Nel complesso, la norma si propone di rafforzare la trasparenza economica e istituzionale delle comunità religiose non ancora inquadrate nel sistema delle intese, colmando una lacuna esistente nel diritto italiano. Tuttavia, come è stato opportunamente osservato, la proposta appare incompleta e avrebbe bisogno di ulteriori chiarimenti e integrazioni per garantire un’efficace e equilibrata applicazione.

Un punto particolarmente rilevante riguarda il riconoscimento giuridico delle associazioni religiose. L’obbligo di deposito del bilancio presso la Camera di Commercio presuppone infatti che tali associazioni abbiano personalità giuridica piena. Questo elemento, se adeguatamente sviluppato, potrebbe rappresentare un importante passo avanti: supererebbe in parte l’impianto ancora legato alla legge sui culti ammessi del 1929, favorendo la nascita di strutture religiose solide, trasparenti e giuridicamente riconosciute.

L’acquisizione della personalità giuridica comporta, infatti, l’autonomia patrimoniale perfetta, separando il patrimonio dell’ente da quello dei suoi membri o dirigenti. Ciò costituirebbe una tutela duplice: da un lato, per i donatori e i fedeli, che saprebbero di contribuire a un soggetto stabile e controllabile; dall’altro, per lo stesso Stato, che avrebbe un interlocutore identificabile, capace di rispondere in modo formale e trasparente. Tale riconoscimento ridurrebbe il rischio di associazioni “fantasma” che raccolgono fondi e poi scompaiono, migliorando la fiducia reciproca tra istituzioni e comunità religiose.
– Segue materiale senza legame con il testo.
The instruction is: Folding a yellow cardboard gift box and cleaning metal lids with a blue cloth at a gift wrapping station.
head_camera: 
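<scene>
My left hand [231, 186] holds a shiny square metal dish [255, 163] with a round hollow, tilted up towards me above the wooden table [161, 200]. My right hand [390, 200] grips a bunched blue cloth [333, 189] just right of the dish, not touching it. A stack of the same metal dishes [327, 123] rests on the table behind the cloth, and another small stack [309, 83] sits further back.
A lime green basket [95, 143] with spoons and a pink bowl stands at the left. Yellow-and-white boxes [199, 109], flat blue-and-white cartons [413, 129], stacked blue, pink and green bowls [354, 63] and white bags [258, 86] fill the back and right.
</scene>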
In questa prospettiva, potrebbe essere utile che il legislatore esplicitasse nel testo l’obbligo, per le comunità religiose prive di intesa, di costituirsi come associazioni riconosciute ai fini dell’applicazione della legge. Da ciò discenderebbero naturalmente gli obblighi previsti dall’articolo 1, in un quadro più coerente e praticabile.

Un’altra integrazione costruttiva riguarda la trasparenza dei dirigenti religiosi. Sarebbe opportuno prevedere che le associazioni di culto comunichino al Prefetto i nominativi delle persone incaricate di guidare le attività religiose, consentendo la creazione di un registro locale o “albo” dei rappresentanti delle comunità. Tale misura non avrebbe una finalità di controllo ideologico, ma di semplice conoscenza amministrativa, utile a facilitare il dialogo tra Stato e confessioni, a garantire la tracciabilità delle responsabilità e a promuovere relazioni istituzionali più stabili e ordinate.
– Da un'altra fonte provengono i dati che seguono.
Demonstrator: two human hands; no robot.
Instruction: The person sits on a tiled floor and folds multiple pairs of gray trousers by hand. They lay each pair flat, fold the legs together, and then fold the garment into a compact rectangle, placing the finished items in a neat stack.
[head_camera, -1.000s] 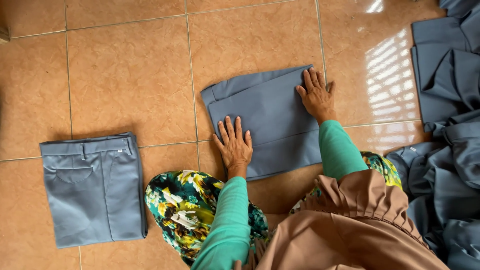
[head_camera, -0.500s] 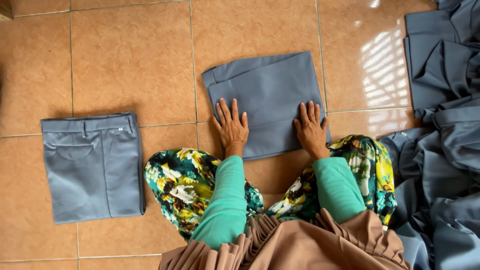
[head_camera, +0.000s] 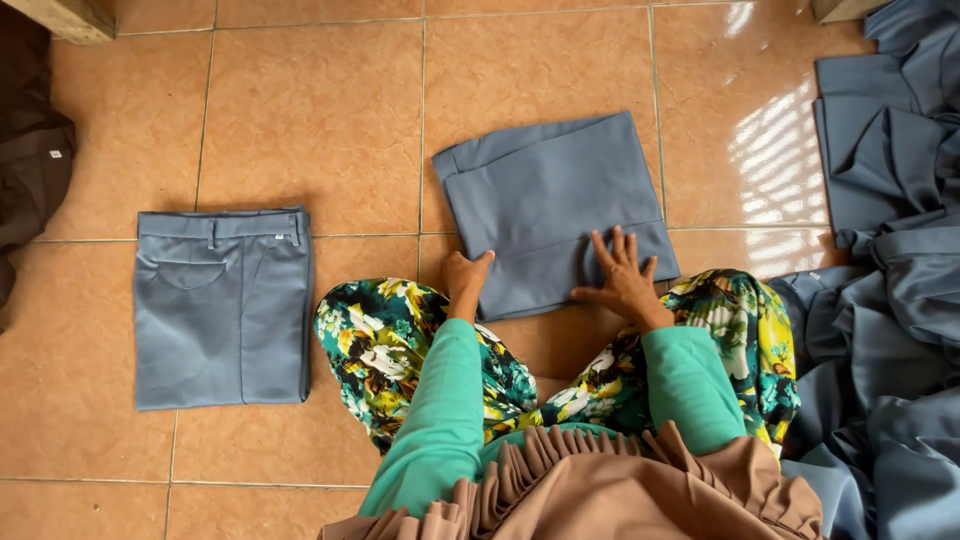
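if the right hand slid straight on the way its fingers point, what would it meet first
The right hand lies flat on the folded grey garment, fingers pointing away from the person. Going on, it would cross more of that cloth, then bare floor tile; nothing else seems in line.

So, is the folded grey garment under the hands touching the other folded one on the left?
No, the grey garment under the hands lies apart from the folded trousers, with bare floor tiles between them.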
Per quanto riguarda l’articolo 5 del disegno di legge, relativo al divieto di utilizzo di indumenti che coprono il volto, esso appare sostanzialmente ridondante.
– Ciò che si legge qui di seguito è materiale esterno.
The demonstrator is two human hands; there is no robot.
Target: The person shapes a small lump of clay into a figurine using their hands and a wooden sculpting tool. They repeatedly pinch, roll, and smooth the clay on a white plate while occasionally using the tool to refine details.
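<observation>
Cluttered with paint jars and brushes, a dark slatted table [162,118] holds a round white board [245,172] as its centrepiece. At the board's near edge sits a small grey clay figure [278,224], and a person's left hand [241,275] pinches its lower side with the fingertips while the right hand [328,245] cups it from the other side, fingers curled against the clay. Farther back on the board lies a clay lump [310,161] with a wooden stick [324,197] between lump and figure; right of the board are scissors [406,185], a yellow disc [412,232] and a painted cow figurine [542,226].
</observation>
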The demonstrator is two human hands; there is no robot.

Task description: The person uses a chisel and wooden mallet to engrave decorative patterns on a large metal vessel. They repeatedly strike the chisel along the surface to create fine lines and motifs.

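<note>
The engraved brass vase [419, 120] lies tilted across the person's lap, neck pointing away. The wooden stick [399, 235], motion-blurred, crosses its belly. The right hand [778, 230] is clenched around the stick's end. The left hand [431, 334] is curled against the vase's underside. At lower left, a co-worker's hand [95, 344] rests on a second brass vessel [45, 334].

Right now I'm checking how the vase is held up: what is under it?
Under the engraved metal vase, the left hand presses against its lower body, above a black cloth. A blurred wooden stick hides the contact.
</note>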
La disposizione, infatti, riprende una norma già presente nella legge del 1975, raramente applicata se non in periodi di particolare tensione come quello del terrorismo interno. Più che introdurre nuovi divieti, sarebbe auspicabile rafforzare l’applicazione delle leggi già esistenti, evitando duplicazioni normative che rischiano di essere percepite come misure simboliche più che operative.

In conclusione, la proposta di legge rappresenta un tentativo significativo di regolamentare un ambito rimasto a lungo privo di disciplina organica, ma necessita di una riflessione più ampia e inclusiva.

L’obiettivo di garantire trasparenza e sicurezza è condivisibile, ma deve essere perseguito con strumenti che non penalizzino o discriminino le confessioni religiose minori, molte delle quali svolgono un ruolo positivo di coesione sociale e assistenza.

Un approccio realmente costruttivo dovrebbe dunque combinare legalità, tutela e riconoscimento: legalità, per assicurare la tracciabilità dei fondi e la correttezza amministrativa; tutela, per proteggere i fedeli e i donatori; riconoscimento, per valorizzare la pluralità religiosa presente in Italia, nel pieno rispetto dei principi costituzionali di libertà e uguaglianza tra le fedi. Solo così si potrà giungere a un modello di pluralismo religioso maturo, fondato non sulla diffidenza, ma sulla responsabilità condivisa tra Stato e comunità di fede.